Training#

Most estimators have the ability to be trained using a dataset. Estimators that require training are called Learners and implement the train() method among others. Training is the process of feeding data to a learner so that it can build an internal representation (or model) of the problem. Supervised learners require a dataset with labels. Unsupervised learners can be trained with either a labeled or unlabeled dataset but only the samples are used to build the model. Every learner has a unique way of learning but no matter how it works under the hood the training API is the same.

To begin training a learner, pass a dataset object to the train() method on the learner instance like in the example below.

$estimator->train($dataset);

Batch vs Online Learning#

Batch learning is when a learner is trained in full using only one dataset in a single session. Calling the train() method on a learner instance is an example of batch learning. In contrast, online learning occurs when a learner is trained over multiple sessions with multiple datasets as small as a single sample each. Learners that are capable of being partially trained like this implement the Online interface which includes the partial() method for training in an online scheme. Subsequent calls to the partial() method will continue training where the learner left off. Online learning is especially useful for when you have a dataset that is too large to fit into memory all at once.

$folds = $dataset->fold(3);

$estimator->train($folds[0]);

$estimator->partial($folds[1]);

$estimator->partial($folds[2]);

Note: After the initial training, the learner will expect subsequent datasets to contain the same count and order of features.

Monitoring Progress#

Since training is often an iterative process, it is useful to obtain feedback as to how the learner is progressing in real-time. For example, you may want to monitor the training loss to make sure that it isn't increasing instead of decreasing with training. Such early feedback can indicate model overfitting or improperly tuned hyper-parameters. Learners that implement the Verbose interface accept a PSR-3 logger instance that can be used to output training information at each time step (or epoch). The library comes built-in with a Screen Logger that does the job for most cases.

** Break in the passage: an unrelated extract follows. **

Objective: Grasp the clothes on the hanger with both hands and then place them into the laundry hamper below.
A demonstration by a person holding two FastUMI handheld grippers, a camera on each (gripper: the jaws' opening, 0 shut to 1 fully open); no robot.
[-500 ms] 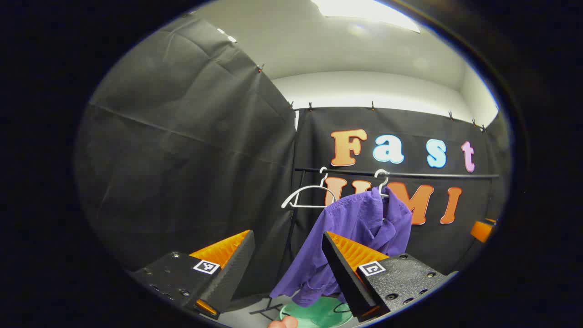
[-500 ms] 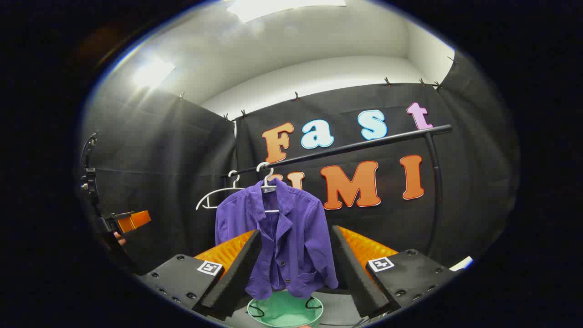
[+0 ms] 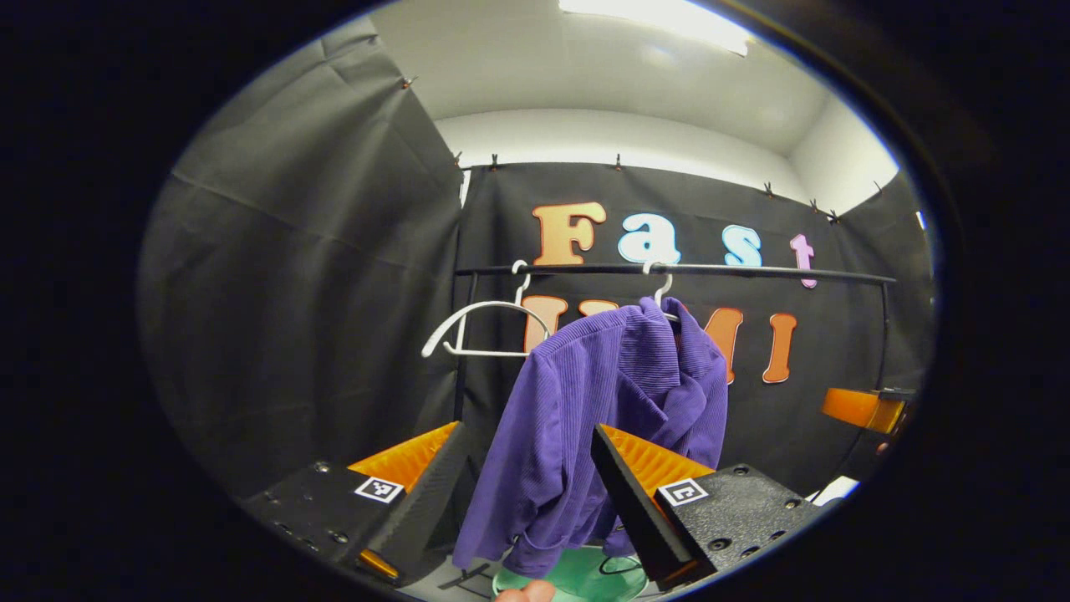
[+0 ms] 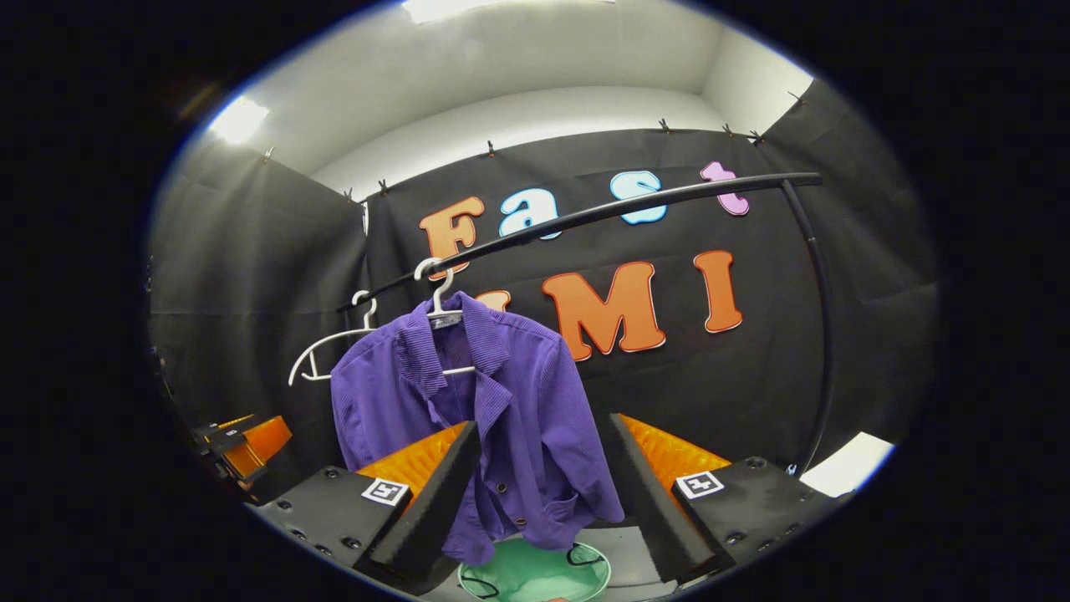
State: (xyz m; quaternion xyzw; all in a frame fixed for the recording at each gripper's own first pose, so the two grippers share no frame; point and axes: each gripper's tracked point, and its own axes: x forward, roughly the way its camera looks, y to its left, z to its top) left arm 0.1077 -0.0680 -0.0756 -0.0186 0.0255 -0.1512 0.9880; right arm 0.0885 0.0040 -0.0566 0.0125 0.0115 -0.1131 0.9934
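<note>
1. The clothes rail (image 4: 602, 213) spans the booth in front of the black cloth wall, carried at its right end by an upright post.
2. The purple jacket (image 4: 493, 410) hangs from a white hanger (image 4: 436, 294) hooked on the rail, its hem drooping just above the hamper. The fabric looks ribbed and soft, light to middling in weight. It will likely sag and fold once lifted, and a single pinch may let it swing or slide off one shoulder of the hanger.
3. The green laundry hamper (image 4: 535, 573) stands on the floor directly below the jacket, its mouth open and black handles at the rim.
4. An empty white hanger (image 3: 476, 322) hangs on the rail beside the jacket, on its sleeve side.
5. The left tongs (image 3: 527, 477) are released, wide apart, with the jacket's sleeve between and beyond them, not touched.
6. The right tongs (image 4: 543, 481) are likewise released, framing the jacket's buttoned front without contact.
7. Best hold, by judgement: one tong on each shoulder seam near the collar, where the cloth lies thick over the hanger.
</note>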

use Rubix\ML\Other\Loggers\Screen;

$estimator->setLogger(new Screen('example'));

$estimator->train($dataset);
[2020-02-08 06:02:57] example.INFO: Learner init booster=RegressionTree(max_depth=4 max_leaf_size=3 max_features=null min_purity_increase=1.0E-7) rate=0.1 ratio=0.5 estimators=1000 min_change=
0.0001 window=10 hold_out=0.1 metric=RSquared base=DummyRegressor(strategy=Mean)
[2020-02-08 06:02:57] example.INFO: Training base learner
[2020-02-08 06:02:58] example.INFO: Epoch 1 score=0.097751119226963 loss=6281265049.8042
[2020-02-08 06:02:58] example.INFO: Epoch 2 score=0.20067635817301 loss=5537137575.1759
[2020-02-08 06:02:58] example.INFO: Epoch 3 score=0.28331060230153 loss=4869582841.9896
[2020-02-08 06:02:59] example.INFO: Epoch 4 score=0.36730710929531 loss=4370856640.0286
[2020-02-08 06:02:59] example.INFO: Epoch 5 score=0.44183724381919 loss=3869890119.1739
...
[2020-02-08 06:04:07] example.INFO: Epoch 189 score=0.91416877793484 loss=192224708.33229
[2020-02-08 06:04:07] example.INFO: Epoch 190 score=0.91412704964864 loss=191766700.22592
[2020-02-08 06:04:08] example.INFO: Epoch 191 score=0.91395637122531 loss=191053995.23096
[2020-02-08 06:04:08] example.INFO: Epoch 192 score=0.91420102466788 loss=189569206.71289
[2020-02-08 06:04:08] example.INFO: Epoch 193 score=0.91410009100939 loss=188312560.73359
[2020-02-08 06:04:08] example.INFO: Ensemble restored to epoch 183
[2020-02-08 06:04:08] example.INFO: Training complete

Feature Importances#

Learners that implement the Ranks Features interface can evaluate the importance of each feature in the training set. Feature importances are defined as the degree to which an individual feature influences the model. Feature importances are useful for feature selection and for helping to explain predictions derived from a model. To output the normalized importance scores, call the featureImportances() method of a trained learner that implements the Ranks Features interface.

use Rubix\ML\Classifiers\ClassificationTree;

// Import dataset

$estimator = new ClassificationTree(10);

$estimator->train($dataset);

$importances = $estimator->featureImportances();

var_dump($importances);
array(4) {
  [0]=> float(0.047576266783176)
  [1]=> float(0.3794817175945)
  [2]=> float(0.53170249909942)
  [3]=> float(0.041239516522901)
}

In this example, feature columns 1 and 2 are the most important whereas 0 and 3 only contribute a small amount to the model.